* [Task item]: Write the number of lines in the material below that contain "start", with no other words.

* [Supplied data]:

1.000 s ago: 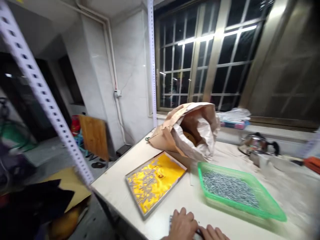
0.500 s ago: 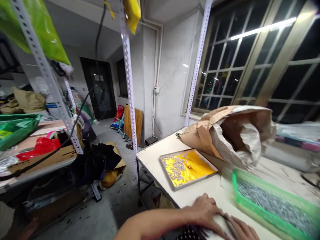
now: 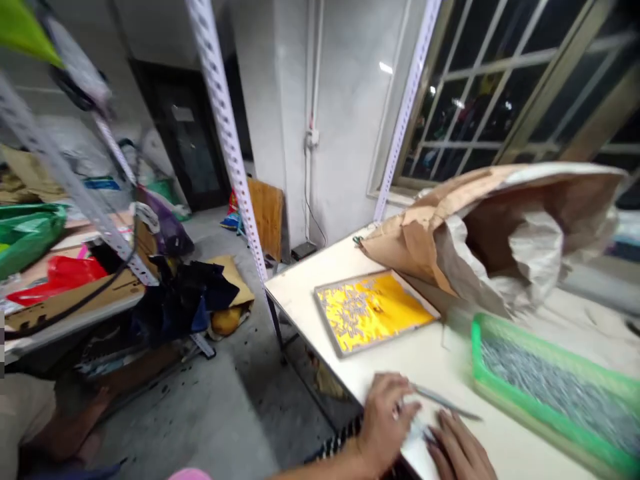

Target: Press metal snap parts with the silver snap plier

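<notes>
My left hand is over the front edge of the white table, its fingers curled and closed around something small and pale that blur keeps me from naming. Close by on the right, my right hand has its fingers stretched forward, slightly apart, with the tips near the same pale thing. A thin grey pointed strip, perhaps a tool, lies on the tabletop just beyond both hands. Farther back is a shallow tray with a yellow bottom, scattered with many small grey pieces.
A green basket full of small grey metal pieces stands at the right. Behind it a large torn brown paper bag lies open. A perforated metal post rises at the table's left corner. Another person's arm shows at lower left.
The view has tilted down and shifted. My hands have moved apart, and the grey strip, formerly between them, now lies on the table beyond them. My left hand has curled its fingers.
</notes>
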A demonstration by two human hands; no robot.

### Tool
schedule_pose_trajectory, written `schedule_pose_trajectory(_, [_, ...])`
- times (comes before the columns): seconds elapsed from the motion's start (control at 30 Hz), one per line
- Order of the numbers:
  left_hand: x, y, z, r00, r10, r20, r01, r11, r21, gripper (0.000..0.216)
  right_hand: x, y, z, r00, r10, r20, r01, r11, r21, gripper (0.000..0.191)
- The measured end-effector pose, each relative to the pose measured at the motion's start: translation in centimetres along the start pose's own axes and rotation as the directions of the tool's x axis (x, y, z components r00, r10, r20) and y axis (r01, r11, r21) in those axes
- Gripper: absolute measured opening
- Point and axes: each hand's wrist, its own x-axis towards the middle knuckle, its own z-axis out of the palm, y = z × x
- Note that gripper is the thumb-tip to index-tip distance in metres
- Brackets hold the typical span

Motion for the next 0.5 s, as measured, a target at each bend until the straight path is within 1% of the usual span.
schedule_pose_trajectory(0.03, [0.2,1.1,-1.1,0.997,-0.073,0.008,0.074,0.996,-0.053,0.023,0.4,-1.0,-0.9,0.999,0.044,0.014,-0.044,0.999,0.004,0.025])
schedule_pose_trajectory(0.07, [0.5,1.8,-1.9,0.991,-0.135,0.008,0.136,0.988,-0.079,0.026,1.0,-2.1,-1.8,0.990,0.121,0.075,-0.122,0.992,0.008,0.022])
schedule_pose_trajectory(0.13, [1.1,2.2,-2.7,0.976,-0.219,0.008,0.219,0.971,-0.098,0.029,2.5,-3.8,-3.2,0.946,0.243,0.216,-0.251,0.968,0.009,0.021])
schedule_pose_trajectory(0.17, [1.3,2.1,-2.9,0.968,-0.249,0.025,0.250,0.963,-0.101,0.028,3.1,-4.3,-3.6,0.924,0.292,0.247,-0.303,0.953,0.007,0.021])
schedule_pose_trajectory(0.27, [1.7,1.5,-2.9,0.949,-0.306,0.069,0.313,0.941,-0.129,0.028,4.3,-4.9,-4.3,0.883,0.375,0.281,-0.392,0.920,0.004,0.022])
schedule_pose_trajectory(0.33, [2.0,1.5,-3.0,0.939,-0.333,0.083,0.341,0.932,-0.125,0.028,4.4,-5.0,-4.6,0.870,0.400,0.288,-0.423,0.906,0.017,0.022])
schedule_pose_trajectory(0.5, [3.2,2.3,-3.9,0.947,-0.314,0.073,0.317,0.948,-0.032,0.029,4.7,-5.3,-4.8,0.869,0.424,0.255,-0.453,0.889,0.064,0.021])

* [Exercise output]: 2